The expansion in the U.S., I mean, the Rivian and Teslas that we've done tend to be fitted out for a new tenant being Rivian and Tesla and then a bit more of a merchant seller at the end, whereas traditionally in Canada, we've done it on the back of M&A, which tends to be more at the end of the year. When it is the retirement world when the M&A has already happened and they hold the asset after the fact, that tends to be a lot more flexible.

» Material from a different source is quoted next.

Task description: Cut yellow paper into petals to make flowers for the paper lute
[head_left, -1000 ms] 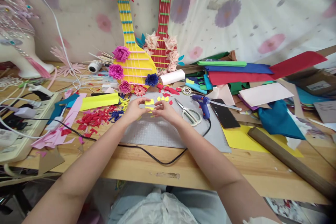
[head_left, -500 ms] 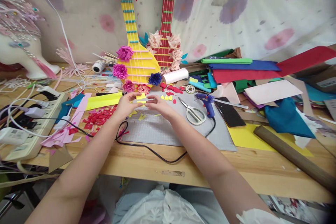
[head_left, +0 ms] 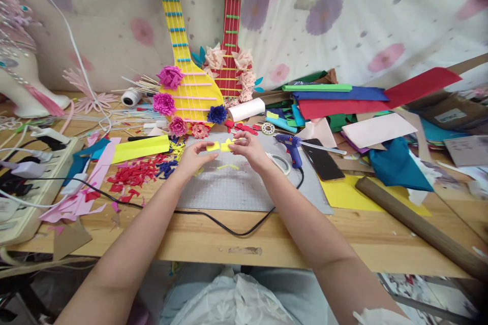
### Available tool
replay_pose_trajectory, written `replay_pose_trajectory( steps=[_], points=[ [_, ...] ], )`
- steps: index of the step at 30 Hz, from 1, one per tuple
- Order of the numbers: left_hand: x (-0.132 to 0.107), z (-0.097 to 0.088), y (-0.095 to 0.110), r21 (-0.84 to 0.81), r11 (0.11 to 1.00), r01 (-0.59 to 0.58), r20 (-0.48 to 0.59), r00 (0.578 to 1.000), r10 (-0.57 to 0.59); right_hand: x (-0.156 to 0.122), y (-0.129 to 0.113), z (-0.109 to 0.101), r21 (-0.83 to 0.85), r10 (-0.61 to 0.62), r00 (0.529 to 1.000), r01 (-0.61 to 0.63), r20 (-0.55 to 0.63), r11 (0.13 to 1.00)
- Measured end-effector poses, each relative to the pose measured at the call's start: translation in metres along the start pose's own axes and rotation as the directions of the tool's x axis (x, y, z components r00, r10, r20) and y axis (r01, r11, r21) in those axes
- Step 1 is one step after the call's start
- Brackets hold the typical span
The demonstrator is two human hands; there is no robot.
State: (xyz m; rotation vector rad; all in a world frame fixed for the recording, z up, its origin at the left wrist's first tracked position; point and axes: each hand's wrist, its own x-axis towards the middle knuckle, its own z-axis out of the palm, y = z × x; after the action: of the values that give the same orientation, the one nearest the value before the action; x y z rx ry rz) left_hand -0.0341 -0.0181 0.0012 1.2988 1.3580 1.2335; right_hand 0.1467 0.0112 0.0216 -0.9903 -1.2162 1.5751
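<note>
My left hand [head_left: 195, 156] is over the grey cutting mat [head_left: 229, 195], thumb and forefinger closed on a small yellow paper piece [head_left: 213, 147]. Just to its right, my right hand [head_left: 249, 149] pinches a second yellow paper piece [head_left: 225, 147]. A narrow gap separates the two pieces. Thin yellow scraps [head_left: 229, 166] lie on the mat below them. The scissors [head_left: 281, 163] are partly hidden behind my right hand. Beside them lies a blue glue gun [head_left: 292, 150] with a clear glue stick in it.
Shredded red paper [head_left: 133, 173] and a yellow paper strip [head_left: 142, 149] lie left. A black cord [head_left: 224, 226] crosses the front. Behind stands a yellow paper lute [head_left: 194, 92] with flowers. A phone [head_left: 322, 160] and a brown roll [head_left: 415, 218] lie right.
The view has shifted a little to the right. My hands have drawn slightly apart, each with a yellow piece. My right hand now covers the scissors' blades.
</note>
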Motion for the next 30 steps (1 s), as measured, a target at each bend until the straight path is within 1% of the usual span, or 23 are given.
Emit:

So I still believe you're going to see end of year that may potentially close early in the new year world that's associated with M&A, which tends to be one of the drivers of our activity. But certainly, there's been a bit of an expansion on where we're seeing opportunities from, which can kind of change that cadence a bit. But I still believe it's going to be a bit more back-end loaded.

Operator

Your next question is a follow-up from the line of Giuliano Thornhill from National Bank Financial.

G
Giuliano Thornhill
analyst

I just wanted to follow up on the permit financing for the acquisitions. Are you guys going to let it float down the line just because the rates are on declining trajectory? Or are you going to look to swap it out immediately?

M
Milton Lamb
executive

Andrew, do you want to assess that?

A
Andrew Kalra
executive

Yes, we'll assess it upon closing. We usually close with revolving and then we term out accordingly. Rates right now are similar to what we did in June on some of the swaps. So for your modeling, you could use that on a go-forward basis for your modeling.

M
Milton Lamb
executive

Yes. But you're right. And right now, there's a lot of volatility within those interest rates within a small band, but it seems to be going up and down depending on who says what across the border. So it is -- we watch for timeliness for when we kind of strike on the duration, but we do like having duration.

A
Andrew Kalra
executive

And that's what we've done in the past. We've balanced a relatively good rate with long-term duration on our swaps.

Operator

And that concludes our question-and-answer session. I will now turn the call back over to Milton Lamb for closing remarks.

M
Milton Lamb
executive

That's great, everyone. Appreciate it, and enjoy the rest of the summer. All the best.

Operator

This concludes today's conference call. Thank you for your participation. You may now disconnect.